While the outside receivers run go routes, both inside receivers stay toward the middle of the field on relatively short patterns. Worthy hauls in a 47-yard bomb from Carden, as free safety Detrick Bonner arrives a beat too late to break up the throw.
The keys to making this play work are simply Carden recognizing all the open grass behind Facyson and then utilizing Worthy’s height advantage over the 5-11 cover man.
Later in the half, ECU victimizes Tech’s other corner, 5-11 Donovan Riley (No. 2), with a deep ball to Worthy.
In this instance, the Hokies initially show Cover 1. Before the snap, nickelback Chuck Clark (No. 19) leaves his man in the slot on the left side of the formation, Isaiah Jones (No. 7) to blitz Carden. The deep safety replaces Clark in man coverage on Jones, leaving Tech in Cover 0. Here's what Carden sees after the snap:
No help for for the cover men.
Again, Carden unloads one to Worthy for a 36-yard gain. With a better throw, that's six.
Worthy didn’t do all of his damage downfield, though.
On this play, the Pirates line up in a 2x2 formation, while Tech shows Cover 1. The Hokies blitz both interior linebackers up the middle, which clears out the middle of the field – Carden should be able to see open grass right away.
Lined up as an inside receiver on the left side of the line, Worthy gets an inside step off the line on corner Kendall Fuller (No. 11) and runs a dig route.
Tech rover Kyshoen Jarrett (No. 34) is playing middle safety and actually gets a good break on the throw from Carden, but it’s not good enough.
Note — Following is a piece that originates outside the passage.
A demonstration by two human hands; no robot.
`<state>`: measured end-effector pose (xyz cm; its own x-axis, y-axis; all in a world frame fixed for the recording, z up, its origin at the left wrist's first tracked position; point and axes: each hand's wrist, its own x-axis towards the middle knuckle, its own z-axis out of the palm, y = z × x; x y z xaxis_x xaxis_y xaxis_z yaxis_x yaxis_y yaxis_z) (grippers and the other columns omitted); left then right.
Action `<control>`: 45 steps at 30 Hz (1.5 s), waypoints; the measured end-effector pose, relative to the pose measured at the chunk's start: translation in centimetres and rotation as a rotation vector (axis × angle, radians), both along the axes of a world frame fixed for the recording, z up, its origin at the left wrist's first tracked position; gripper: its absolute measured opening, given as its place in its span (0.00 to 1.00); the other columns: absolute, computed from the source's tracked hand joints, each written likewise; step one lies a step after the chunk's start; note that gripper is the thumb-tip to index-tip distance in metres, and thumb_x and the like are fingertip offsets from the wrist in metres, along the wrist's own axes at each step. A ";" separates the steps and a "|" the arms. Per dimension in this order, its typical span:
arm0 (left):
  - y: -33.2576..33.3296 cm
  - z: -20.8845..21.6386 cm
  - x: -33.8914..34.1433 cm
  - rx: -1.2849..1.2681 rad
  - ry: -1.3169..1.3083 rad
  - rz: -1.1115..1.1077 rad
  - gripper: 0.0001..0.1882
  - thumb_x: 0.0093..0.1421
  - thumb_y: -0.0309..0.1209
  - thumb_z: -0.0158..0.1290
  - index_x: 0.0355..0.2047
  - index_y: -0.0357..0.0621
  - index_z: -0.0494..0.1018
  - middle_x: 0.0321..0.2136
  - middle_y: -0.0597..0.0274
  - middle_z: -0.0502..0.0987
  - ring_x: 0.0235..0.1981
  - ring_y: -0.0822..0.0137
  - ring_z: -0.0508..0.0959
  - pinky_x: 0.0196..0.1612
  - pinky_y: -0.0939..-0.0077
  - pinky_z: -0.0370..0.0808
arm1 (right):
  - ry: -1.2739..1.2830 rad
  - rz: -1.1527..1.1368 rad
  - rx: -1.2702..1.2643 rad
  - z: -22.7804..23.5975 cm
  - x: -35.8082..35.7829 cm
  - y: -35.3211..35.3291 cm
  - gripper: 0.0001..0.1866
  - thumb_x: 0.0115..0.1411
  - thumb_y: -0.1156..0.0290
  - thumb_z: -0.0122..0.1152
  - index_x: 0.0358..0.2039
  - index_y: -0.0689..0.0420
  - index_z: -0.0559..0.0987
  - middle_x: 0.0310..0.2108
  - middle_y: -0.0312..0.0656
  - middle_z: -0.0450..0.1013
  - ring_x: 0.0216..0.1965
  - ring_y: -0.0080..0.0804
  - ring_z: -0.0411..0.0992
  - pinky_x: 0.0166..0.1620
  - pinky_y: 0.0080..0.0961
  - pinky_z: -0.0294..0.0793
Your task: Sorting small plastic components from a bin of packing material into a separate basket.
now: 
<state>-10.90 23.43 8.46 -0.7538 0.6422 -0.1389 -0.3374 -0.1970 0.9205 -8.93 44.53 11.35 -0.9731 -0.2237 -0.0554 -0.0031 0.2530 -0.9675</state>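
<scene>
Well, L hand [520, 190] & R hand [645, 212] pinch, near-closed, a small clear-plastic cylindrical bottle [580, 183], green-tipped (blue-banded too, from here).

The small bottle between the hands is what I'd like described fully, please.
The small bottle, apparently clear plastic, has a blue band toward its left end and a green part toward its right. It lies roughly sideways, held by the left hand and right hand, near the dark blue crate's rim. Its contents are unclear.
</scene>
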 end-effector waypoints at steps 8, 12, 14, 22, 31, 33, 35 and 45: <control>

Worthy secures the catch on the run and takes the ball down to Tech's 1 yard line.
Riley didn't do anything revolutionary in this game. I didn't notice any fancy wrinkles or gimmicks. Instead, I decided to write about this particular game because I felt the offensive game plan demonstrated both his aggressiveness and his ability to find ways to exploit the opportunities presented by an opponent.
Against Tech, Riley clearly saw an opening to beat the Hokies downfield. Twelve of ECU’s 47 passes in the game went at least 20 yards. The Pirates completed six for 214 yards, a little more than 40 percent of their total offense for the contest
ECU’s offensive success flowed from that ability to stretch out Tech’s defense. Forcing the Hokies to respect the deep ball gave Carden and his wideouts some breathing room on shorter routes and mitigated VT's pass rush. Meanwhile, even though Air Raid skeptics might bemoan the heavy run-pass imbalance, Riley mixed in enough draws and inside run calls to take advantage of an opponent that was whipping his offensive line at the point of attack.
Overall, the most encouraging thing to take from this game might not be the execution from play to play, but rather how Riley appeared to implement a cohesive blueprint to upset a team that was undoubtedly more talented. As Oklahoma’s offensive coordinator, he won’t face many situations where he is outgunned to the extent his squad was here. That should frighten opposing coaches this year.